Nothing but the records themselves, exactly as written, should appear in the reply; leave out the pictures.

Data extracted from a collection
--- --- ---

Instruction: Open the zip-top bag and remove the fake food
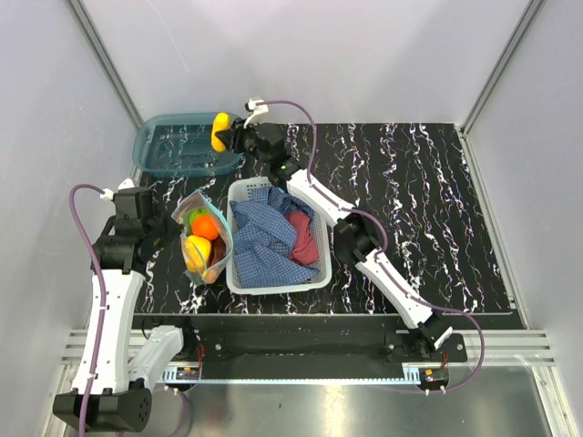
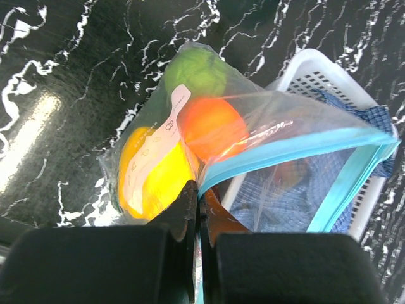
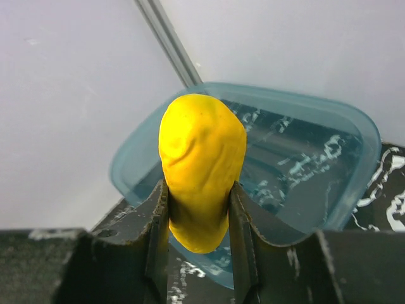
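Clear crinkly plastic zip-top bag [image 2: 278, 117]; glossy tabletop [image 2: 63, 57].

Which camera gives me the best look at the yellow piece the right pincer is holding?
The right wrist view: the yellow piece sits large and central, clamped between both fingers of the right pincer above the teal bin. The top view shows it only as a small blob over the bin. The left wrist view misses it.

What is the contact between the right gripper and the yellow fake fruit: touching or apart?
Touching. In the right wrist view, both fingers of the right gripper press against the yellow fruit, no gap.
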Robot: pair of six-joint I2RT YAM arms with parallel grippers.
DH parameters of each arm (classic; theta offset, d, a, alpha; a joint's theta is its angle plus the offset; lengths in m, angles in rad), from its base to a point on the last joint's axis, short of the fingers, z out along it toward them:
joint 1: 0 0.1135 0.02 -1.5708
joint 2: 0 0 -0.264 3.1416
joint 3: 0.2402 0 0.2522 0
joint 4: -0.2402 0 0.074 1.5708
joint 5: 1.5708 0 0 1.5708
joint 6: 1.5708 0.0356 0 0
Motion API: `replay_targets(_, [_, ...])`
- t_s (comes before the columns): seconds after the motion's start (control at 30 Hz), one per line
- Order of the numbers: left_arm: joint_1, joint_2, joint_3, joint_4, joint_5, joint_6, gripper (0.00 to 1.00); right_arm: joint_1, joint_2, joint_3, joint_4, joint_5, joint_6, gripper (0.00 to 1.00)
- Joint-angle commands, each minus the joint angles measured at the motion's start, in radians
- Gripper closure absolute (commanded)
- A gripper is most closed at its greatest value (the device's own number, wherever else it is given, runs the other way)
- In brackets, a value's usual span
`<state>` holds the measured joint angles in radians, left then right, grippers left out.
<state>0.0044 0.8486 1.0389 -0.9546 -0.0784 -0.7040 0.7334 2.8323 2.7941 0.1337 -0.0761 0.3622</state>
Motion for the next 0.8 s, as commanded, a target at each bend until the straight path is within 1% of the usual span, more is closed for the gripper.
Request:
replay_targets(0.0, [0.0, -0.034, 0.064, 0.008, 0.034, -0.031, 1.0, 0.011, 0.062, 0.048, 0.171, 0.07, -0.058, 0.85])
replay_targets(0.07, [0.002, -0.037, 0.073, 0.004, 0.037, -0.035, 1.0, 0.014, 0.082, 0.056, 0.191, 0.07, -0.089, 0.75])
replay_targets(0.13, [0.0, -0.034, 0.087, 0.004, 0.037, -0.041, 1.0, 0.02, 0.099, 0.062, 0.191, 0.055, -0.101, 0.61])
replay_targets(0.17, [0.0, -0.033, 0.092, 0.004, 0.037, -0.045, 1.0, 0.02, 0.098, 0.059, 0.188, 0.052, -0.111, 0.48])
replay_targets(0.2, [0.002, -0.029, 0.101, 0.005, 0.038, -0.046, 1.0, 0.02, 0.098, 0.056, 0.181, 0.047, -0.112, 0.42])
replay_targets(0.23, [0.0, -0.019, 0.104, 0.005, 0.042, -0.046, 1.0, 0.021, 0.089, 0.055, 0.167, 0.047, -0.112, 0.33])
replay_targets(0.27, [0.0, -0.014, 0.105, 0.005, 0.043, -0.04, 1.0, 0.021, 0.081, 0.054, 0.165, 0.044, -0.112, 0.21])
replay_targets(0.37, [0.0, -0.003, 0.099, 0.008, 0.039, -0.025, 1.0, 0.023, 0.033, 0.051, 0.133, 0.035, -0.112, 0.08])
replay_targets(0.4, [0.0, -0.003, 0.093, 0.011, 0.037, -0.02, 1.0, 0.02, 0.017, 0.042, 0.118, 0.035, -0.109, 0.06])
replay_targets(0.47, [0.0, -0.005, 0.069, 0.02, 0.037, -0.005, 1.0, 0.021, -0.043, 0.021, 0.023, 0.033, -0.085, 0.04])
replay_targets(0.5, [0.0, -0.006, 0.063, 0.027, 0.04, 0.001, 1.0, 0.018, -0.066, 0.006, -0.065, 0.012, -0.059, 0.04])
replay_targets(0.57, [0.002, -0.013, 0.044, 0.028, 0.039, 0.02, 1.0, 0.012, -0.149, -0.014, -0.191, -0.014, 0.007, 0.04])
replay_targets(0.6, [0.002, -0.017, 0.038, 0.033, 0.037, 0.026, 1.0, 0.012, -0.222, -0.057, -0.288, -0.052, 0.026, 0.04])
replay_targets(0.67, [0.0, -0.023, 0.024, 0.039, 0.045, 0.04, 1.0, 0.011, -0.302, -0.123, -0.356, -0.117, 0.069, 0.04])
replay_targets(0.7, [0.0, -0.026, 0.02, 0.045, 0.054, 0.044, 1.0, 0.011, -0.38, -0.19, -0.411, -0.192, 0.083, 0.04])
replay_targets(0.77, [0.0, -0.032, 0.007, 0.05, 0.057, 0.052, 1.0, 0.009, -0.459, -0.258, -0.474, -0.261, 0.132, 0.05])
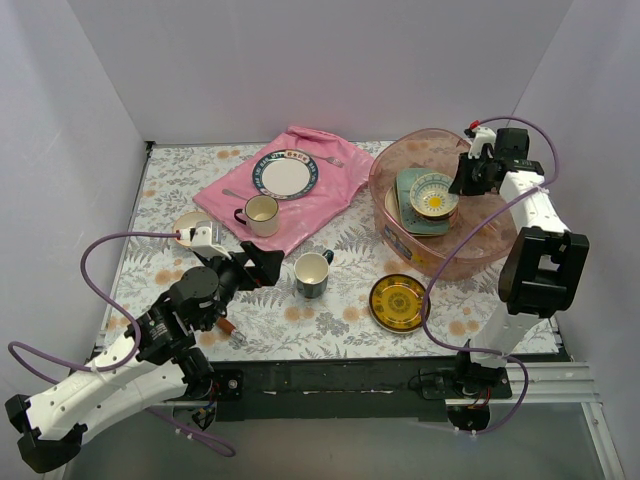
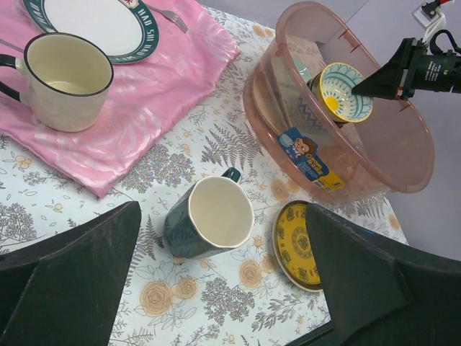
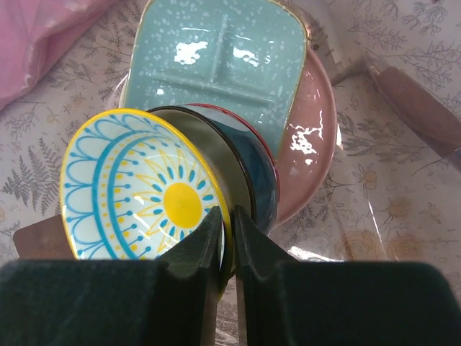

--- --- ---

_Solution for this exercise_.
Instruction: Open the zip-top bag and remove the fake food
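Clear crinkly plastic zip-top bag [image 2: 278, 117]; glossy tabletop [image 2: 63, 57].

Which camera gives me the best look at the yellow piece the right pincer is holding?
The right wrist view: the yellow piece sits large and central, clamped between both fingers of the right pincer above the teal bin. The top view shows it only as a small blob over the bin. The left wrist view misses it.

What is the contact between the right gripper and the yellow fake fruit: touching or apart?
Touching. In the right wrist view, both fingers of the right gripper press against the yellow fruit, no gap.
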Robot: pair of six-joint I2RT YAM arms with parallel grippers.
DH parameters of each arm (classic; theta offset, d, a, alpha; a joint's theta is its angle plus the offset; lengths in m, angles in rad), from its base to a point on the last joint's axis, short of the fingers, z out along it toward them:
joint 1: 0 0.1135 0.02 -1.5708
joint 2: 0 0 -0.264 3.1416
joint 3: 0.2402 0 0.2522 0
joint 4: -0.2402 0 0.074 1.5708
joint 5: 1.5708 0 0 1.5708
joint 6: 1.5708 0.0356 0 0
Motion API: `replay_targets(_, [_, ...])`
- t_s (comes before the columns): seconds after the motion's start (control at 30 Hz), one per line
- Order of the numbers: left_arm: joint_1, joint_2, joint_3, joint_4, joint_5, joint_6, gripper (0.00 to 1.00); right_arm: joint_1, joint_2, joint_3, joint_4, joint_5, joint_6, gripper (0.00 to 1.00)
- Joint-angle commands, each minus the joint angles measured at the motion's start, in radians
- Gripper closure absolute (commanded)
- A gripper is most closed at its greatest value (the device's own number, wherever else it is given, runs the other way)
- In brackets, a value's usual span
`<state>` holds the measured joint angles in radians, left then right, grippers left out.
<state>0.0044 0.8486 1.0389 -0.9546 -0.0784 -0.7040 0.7334 2.8323 2.7941 0.1337 -0.0761 0.3622</state>
Motion for the next 0.8 s, as commanded, a target at each bend until the straight path is within 1% of the usual span, more is closed for the gripper.
Request:
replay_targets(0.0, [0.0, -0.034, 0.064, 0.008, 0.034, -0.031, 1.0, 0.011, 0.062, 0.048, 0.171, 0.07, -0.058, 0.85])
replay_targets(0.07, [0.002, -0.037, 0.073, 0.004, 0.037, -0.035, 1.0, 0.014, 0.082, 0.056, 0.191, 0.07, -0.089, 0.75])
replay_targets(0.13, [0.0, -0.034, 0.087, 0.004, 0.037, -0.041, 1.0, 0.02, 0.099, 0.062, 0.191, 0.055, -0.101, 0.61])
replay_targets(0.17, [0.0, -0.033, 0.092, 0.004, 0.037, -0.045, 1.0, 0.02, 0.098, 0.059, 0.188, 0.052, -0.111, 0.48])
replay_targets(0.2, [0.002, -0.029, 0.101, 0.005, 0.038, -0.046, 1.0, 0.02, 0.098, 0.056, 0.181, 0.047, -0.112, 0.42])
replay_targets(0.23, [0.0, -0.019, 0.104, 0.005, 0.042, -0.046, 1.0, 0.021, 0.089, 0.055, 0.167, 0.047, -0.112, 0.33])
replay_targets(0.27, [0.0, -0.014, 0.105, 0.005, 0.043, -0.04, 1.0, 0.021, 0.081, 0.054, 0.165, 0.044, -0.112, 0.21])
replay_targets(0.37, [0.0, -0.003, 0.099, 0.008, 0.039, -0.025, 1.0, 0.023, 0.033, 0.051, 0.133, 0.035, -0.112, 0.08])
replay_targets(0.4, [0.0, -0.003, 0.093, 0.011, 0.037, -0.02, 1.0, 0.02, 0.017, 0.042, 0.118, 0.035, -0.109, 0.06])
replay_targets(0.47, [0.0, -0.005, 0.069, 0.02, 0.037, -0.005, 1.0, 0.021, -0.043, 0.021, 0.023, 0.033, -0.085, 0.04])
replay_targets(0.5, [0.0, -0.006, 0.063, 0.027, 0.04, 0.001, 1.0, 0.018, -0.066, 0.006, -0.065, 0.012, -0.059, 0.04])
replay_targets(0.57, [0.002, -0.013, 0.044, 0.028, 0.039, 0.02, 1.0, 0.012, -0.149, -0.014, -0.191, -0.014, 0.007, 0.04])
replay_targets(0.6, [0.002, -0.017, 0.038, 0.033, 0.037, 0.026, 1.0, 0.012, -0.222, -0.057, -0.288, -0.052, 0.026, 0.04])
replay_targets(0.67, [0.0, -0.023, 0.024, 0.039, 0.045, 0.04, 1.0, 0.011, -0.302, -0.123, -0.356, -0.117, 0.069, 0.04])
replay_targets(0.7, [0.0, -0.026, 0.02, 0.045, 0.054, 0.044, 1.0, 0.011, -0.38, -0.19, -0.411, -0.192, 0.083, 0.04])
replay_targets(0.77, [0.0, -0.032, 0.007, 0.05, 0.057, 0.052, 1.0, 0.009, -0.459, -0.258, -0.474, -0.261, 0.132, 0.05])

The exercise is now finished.